Miralos Fátimo

El ministro de Defensa se pasó la mano por la frente cuando colgó el teléfono. Estaba sudoroso. Había sido el alumno más brillante de su promoción de la Facultad de Derecho de Boalís. Había sacado las oposiciones de letrado del Parlamento, las más duras de Occidente, después de aprenderse de memoria los 1.726 temas del programa en el brevísimo plazo de siete años, un caso nunca visto hasta entonces. Ya siendo letrado, había escrito decenas de libros, había dado cientos de conferencias y publicado cientos de artículos en revistas especializadas y había redactado varios miles de sesudos informes que eran analizados en las más ilustres facultades de Derecho del país. Sus estudios lo habían sido todo para él en sus tiempos de universidad, la preparación de sus oposiciones lo había sido todo cuanto obtuvo el título de Derecho y su empleo lo había sido todo cuando se sacó sus oposiciones. Y dedicándose las veinticuatro horas solo a eso había sido feliz. ¿Por qué consintió en meterse en la política? Siendo letrado del Parlamento, veía a los parlamentarios faltar constantemente a las sesiones, viajar por el mundo como reyezuelos de un Estado republicano, comer y beber en las mejores recepciones y en los restaurantes más caros, presidir todos los actos, codearse con los artistas y con los ricos y recibir distinciones y honores como si el dinero con el que financiaban actos culturales y sociales lo pusieran ellos de su bolsillo.

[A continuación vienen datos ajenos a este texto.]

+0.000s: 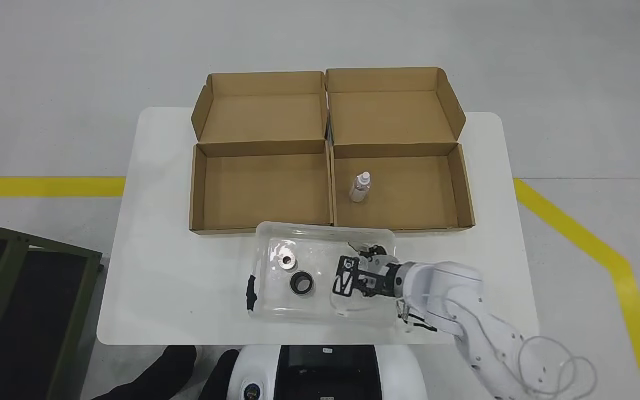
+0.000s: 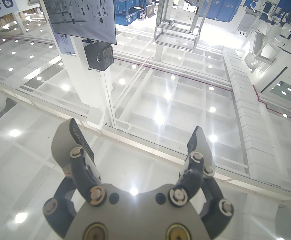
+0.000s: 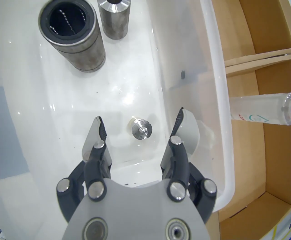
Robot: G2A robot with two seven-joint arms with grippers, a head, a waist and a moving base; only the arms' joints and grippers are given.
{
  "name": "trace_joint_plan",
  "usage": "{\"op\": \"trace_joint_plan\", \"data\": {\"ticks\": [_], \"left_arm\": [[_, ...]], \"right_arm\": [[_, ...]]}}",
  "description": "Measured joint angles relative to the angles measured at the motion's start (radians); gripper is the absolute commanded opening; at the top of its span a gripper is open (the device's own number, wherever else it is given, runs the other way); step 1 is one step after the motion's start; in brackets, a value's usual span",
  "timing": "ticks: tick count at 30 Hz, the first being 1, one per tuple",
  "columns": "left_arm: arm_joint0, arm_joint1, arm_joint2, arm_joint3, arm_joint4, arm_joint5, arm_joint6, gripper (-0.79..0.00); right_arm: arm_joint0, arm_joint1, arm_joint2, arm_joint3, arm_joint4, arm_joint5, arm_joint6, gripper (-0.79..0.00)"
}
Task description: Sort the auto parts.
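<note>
Right between the spread, serrated fingers of the right gripper (image 3: 139, 120), a small shiny round metal stud (image 3: 141, 130) is sitting on the glossy clear plastic tub (image 3: 218, 91) floor, with a fat steel bearing sleeve (image 3: 71, 34) and slimmer cylinder (image 3: 114, 18) standing farther ahead, while the left gripper (image 2: 134, 134) is gaping too.

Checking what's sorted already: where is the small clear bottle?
In the top view, the bottle sits in the right cardboard box, near its left wall, just beyond the clear bin.
</note>
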Motion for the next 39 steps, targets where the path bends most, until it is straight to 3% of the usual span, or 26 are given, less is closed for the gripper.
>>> {"op": "trace_joint_plan", "data": {"ticks": [3,4,12,16,23,39], "left_arm": [[0.000,0.000,0.000,0.000,0.000,0.000,0.000,0.000],[0.000,0.000,0.000,0.000,0.000,0.000,0.000,0.000],[0.000,0.000,0.000,0.000,0.000,0.000,0.000,0.000],[0.000,0.000,0.000,0.000,0.000,0.000,0.000,0.000],[0.000,0.000,0.000,0.000,0.000,0.000,0.000,0.000],[0.000,0.000,0.000,0.000,0.000,0.000,0.000,0.000]], "right_arm": [[0.010,-0.001,-0.012,0.007,-0.008,0.000,0.009,-0.320],[0.014,-0.001,-0.018,0.009,-0.018,0.001,0.017,-0.385],[0.033,-0.003,-0.042,0.021,-0.039,0.009,0.046,-0.456],[0.037,-0.003,-0.046,0.028,-0.032,0.006,0.055,-0.526],[0.035,-0.002,-0.047,0.013,-0.023,0.025,0.065,-0.785],[-0.029,0.006,-0.016,-0.117,0.135,0.028,-0.053,-0.785]]}}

–Fátimo, no seas tonto, el deleite está del otro lado –le había dicho un compañero suyo–. Nosotros hemos perdido la juventud estudiando para conquistar esta plaza y para cobrar un sueldo tenemos que seguir trabajando. Ellos, en cambio, el único mérito que han cosechado es estar en una lista electoral. Y para continuar cobrando les basta con votar lo que les dicen.

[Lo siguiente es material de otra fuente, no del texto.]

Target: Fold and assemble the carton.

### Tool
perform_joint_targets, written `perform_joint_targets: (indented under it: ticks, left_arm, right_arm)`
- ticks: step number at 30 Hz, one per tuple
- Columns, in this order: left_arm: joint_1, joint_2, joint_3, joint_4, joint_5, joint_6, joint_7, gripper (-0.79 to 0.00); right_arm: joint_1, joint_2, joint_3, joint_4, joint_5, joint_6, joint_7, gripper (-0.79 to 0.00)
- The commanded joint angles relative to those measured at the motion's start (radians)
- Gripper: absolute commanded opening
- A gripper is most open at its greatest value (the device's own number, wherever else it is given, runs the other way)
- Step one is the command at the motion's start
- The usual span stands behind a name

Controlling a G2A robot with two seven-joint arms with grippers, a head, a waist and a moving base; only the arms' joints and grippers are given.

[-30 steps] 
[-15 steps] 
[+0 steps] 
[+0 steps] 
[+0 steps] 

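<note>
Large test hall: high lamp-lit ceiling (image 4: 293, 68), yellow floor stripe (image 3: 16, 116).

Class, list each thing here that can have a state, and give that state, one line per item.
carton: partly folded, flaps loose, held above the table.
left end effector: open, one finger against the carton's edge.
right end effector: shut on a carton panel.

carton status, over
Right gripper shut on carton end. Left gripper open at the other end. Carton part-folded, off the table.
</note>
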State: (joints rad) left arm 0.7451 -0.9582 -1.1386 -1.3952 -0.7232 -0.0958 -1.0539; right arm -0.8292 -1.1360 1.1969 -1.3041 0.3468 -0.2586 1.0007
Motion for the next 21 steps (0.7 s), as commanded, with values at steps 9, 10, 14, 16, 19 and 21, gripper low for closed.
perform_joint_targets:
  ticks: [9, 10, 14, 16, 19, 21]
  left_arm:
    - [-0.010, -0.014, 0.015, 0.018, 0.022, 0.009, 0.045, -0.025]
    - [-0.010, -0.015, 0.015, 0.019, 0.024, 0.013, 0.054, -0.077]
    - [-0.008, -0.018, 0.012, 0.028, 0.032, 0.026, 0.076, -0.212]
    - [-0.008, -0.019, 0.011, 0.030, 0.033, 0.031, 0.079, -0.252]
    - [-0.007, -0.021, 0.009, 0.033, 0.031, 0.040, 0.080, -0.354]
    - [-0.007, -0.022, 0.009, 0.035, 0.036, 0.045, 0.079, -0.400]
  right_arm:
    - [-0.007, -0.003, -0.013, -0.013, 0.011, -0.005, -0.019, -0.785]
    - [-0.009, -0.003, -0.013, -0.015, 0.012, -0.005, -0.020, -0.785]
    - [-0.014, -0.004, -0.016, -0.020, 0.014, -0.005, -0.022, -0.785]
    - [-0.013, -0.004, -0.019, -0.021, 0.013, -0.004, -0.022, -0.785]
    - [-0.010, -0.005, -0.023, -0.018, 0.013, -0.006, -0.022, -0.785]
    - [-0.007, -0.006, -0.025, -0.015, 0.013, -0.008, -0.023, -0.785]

El síndrome del funcionario quemado le vino a Fátimo del contacto permanente con los parlamentarios y, en general, con los políticos. De ver la diferencia entre lo mucho que se afanaba y el escaso valor que los parlamentarios le daban a sus informes, poco a poco empezó a sentirse cansando emocionalmente y, por último, perdió la ilusión que había tenido en el trabajo como factor de realización personal.

 

 

Miralos Fátimo, el ministro de Defensa de Occidente, respiró hondo. Dentro del histórico cataclismo que se estaba viviendo, las variables principales estaban más o menos controladas. Se reclinó en el sillón y cerró los ojos. Tenía los músculos de la espalda agarrotados y los dedos de sus manos repiqueteaban sobre los brazos del sillón sin que él pudiera dominarlos. ¿Por qué había estudiado una carrera tan estúpida como Derecho, donde nada es como parece y hasta lo más evidente hay que negarlo?, pensó. ¿Por qué no había estudiado arquitectura, para experimentar la satisfacción de una obra que se ve, o Gramática, para distinguir hasta los elementos más nimios de la lengua? ¿Por qué había perdido su juventud pretendiendo saber más que nadie y aprendiéndose de memorieta las decenas de miles de folios en que se hallaban registrados los 1.726 temas de sus oposiciones? ¿Por qué había sucumbido al brillo de la política aplicada? ¿Por qué no había sido capaz de decir que no cuando quería decir que no? ¿Por qué, en fin, no se había recluido en su casa del lago y se había dedicado a cultivar sus aficiones mientras el mundo se deshacía en pedazos? Fátimo abrió los ojos, como buscando en la realidad auxilio para tantas preguntas, y encontró en la televisión el rostro de Monserga. Puso atención y escuchó que el periodista decía:

–La culpa de todo este cataclismo la tienen Alma Reimo y ese incompetente de Miralos Fátimo, el ministro de Defensa más nefasto que haya habido en la larga Historia de ministros de defensa nefastos de Occidente.